The change would break the code of users who are writing e.g. T::cos(x), in which case they'd have to update to T::cos(&x), though in many cases they might be writing T::cos(x.clone()), in which case I bet the change is welcome.

I welcome comments from users as to whether this change would be detrimental to them. It is a trade-off: we should not take breaking changes of this scale lightly, so we must carefully weigh the cost and benefits.

Analysis: Performance may suffer

Some initial tests on rust.godbolt.org suggests that in optimized builds the reference is often elided, if implemented inline. For example, consider this:

pub trait ComplexField {
  fn sqrt(&self) -> Self;
}

impl ComplexField for f64 {
  #[inline]
  fn sqrt(&self) -> Self {
    f64::sqrt(*self)
  }
}

pub fn test_sqrt(x: f64) -> f64 {
  <f64 as ComplexField>::sqrt(&x)
}

According to Compiler Explorer, test_sqrt pays no penalty for the reference. However, if #[inline] is removed, there may be an additional "move" instruction generated, especially in cross-crate usage although this cannot be directly observed on Godbolt.

Summary

As someone who writes a lot of generic code, the number of redundant clones has a tendency to reach ridiculous heights at times, and I'd sorely like to improve this. I've outlined a solution and two potential drawbacks. I'd like to solicit feedback from other users of nalgebra, and I think it's clear that we need some performance benchmarks to try to determine if real-world performance suffers from the proposed changes. Besides running nalgebra's own benchmarks, are there other benchmarks that can be used to try to get a good picture of real-world impact?

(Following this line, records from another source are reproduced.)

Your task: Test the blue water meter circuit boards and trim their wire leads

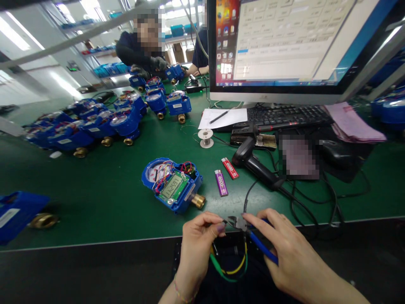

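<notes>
Head view: left hand (198, 245) pinches the yellow and green wires (228, 270), right hand (284, 249) grips blue-handled cutters (253, 236); cut should be square, wires taut, near bench (95, 202) edge.

Both hands meet near the bottom middle, forearms coming up from the near edge. The left hand (198, 242) is curled, thumb and fingertips pinched together, pointing right. The right hand (284, 249) lies palm down, its index finger stretched left toward the left fingertips, the other fingers folded in a grip.
</notes>
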Available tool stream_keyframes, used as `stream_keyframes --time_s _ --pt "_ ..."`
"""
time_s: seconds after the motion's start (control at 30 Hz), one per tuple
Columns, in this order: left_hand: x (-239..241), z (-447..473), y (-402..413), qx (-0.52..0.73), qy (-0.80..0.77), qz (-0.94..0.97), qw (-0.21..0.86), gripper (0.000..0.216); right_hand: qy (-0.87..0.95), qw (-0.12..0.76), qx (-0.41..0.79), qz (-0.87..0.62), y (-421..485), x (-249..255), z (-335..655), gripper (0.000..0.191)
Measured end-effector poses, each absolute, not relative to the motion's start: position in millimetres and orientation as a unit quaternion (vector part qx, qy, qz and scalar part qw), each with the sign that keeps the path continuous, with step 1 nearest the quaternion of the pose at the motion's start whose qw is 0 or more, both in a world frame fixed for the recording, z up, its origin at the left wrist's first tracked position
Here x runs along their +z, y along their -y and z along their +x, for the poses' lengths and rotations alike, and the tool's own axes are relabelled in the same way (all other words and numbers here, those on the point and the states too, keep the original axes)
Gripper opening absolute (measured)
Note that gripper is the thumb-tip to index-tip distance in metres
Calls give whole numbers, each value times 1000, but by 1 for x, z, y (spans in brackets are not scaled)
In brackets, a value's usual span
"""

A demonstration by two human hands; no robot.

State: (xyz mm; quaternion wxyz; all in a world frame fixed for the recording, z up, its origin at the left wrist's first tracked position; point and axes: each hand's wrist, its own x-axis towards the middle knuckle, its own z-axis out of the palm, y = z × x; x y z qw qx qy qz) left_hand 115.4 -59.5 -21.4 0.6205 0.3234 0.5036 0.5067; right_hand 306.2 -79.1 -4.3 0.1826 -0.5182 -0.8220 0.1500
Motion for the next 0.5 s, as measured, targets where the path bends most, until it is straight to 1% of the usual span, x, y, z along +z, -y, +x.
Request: stream_keyframes --time_s 0.1,0.3,0.4,0.5 --pt "-22 115 60 498 -516 316 621 10 810 190 104 -546 76 -7 310 58" --pt "-27 123 51 482 -546 320 605 23 801 206 -2 -563 76 -3 311 55" --pt "-31 129 44 485 -539 358 588 28 790 207 -22 -577 75 -5 310 51" --pt "-35 129 40 461 -541 413 569 25 781 185 -32 -596 69 -12 313 49"
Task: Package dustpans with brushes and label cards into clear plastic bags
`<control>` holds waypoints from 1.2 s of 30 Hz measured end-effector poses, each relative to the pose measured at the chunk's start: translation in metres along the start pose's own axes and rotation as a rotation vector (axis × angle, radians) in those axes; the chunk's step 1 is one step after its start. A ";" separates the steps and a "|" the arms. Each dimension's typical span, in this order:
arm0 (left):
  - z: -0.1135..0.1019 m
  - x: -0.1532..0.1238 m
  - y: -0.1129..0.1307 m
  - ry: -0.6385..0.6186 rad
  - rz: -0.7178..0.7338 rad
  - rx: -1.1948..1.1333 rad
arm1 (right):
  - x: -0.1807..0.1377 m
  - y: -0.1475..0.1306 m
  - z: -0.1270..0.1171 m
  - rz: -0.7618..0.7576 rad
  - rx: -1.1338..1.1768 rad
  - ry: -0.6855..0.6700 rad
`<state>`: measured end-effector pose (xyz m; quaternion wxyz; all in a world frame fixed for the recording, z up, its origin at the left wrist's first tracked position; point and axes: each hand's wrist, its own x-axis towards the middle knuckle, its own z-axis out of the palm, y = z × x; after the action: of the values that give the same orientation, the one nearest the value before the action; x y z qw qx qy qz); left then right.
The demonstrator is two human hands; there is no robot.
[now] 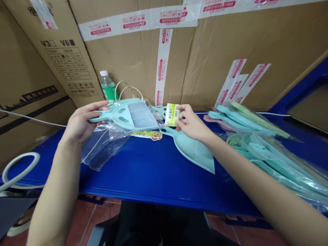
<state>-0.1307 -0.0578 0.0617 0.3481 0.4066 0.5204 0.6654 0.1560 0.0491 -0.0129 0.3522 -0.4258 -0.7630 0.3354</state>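
Observation:
My left hand [83, 120] is closed around the handle of a light-blue hand brush [120, 114], its bristles pointing right. Clear plastic film clings about the brush, and a crumpled clear bag [104, 150] lies below it. Between the fingers of my right hand [191, 122] is a yellow-and-white label card [171, 114], just right of the bristles. A light-blue dustpan [193, 150] lies on the blue table [143, 171], partly under my right wrist. Another printed card [148, 135] rests flat below the brush.
Bagged light-blue, green and pink pieces [238, 119] lie at the right, with more bagged blue dustpans [276, 160] nearer me. A green-labelled bottle [108, 87] stands before cardboard boxes [133, 65] at the back. A white hose [20, 155] loops at the left edge.

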 end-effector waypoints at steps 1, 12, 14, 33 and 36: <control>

Ralith commented 2 years ago

This seems like a sensible solution to me. It's worth noting that e.g. the std Iterator API has a similar tendency to introduce silly references and rely on the optimizer to elide them.

sebcrozet commented 2 years ago

I’m not too concerned about performances here. It would be fine to mark all these methods #[inline(always)] since they are only thin wrappers anyway.

In terms of backward compatibility in non-generic code, using references can introduce some weirdness for #[no-std] crates. Say we define atan2(&self, rhs: &Self) -> Self:

let (a, b) = (1.0f32, 2.0f32);
(&a).atan2(&b); // Ok with or without `std`.
a.atan2(&b);      // Not ok with `std`, OK without `std`.

I think this is a good idea worth trying. I can check how negatively this impacts [no-std] code on parry and sparkl’s CUDA kernels.

sebcrozet commented 2 years ago

One other note about performances: switching to references prevents operations like .abs(), .sin(), etc. from re-using the same storage as self for non-Copy types. This implies that these method will always have to allocate to return their results, instead of modifying the input in-place. I’m not sure how many of these methods can be implemented in-place though.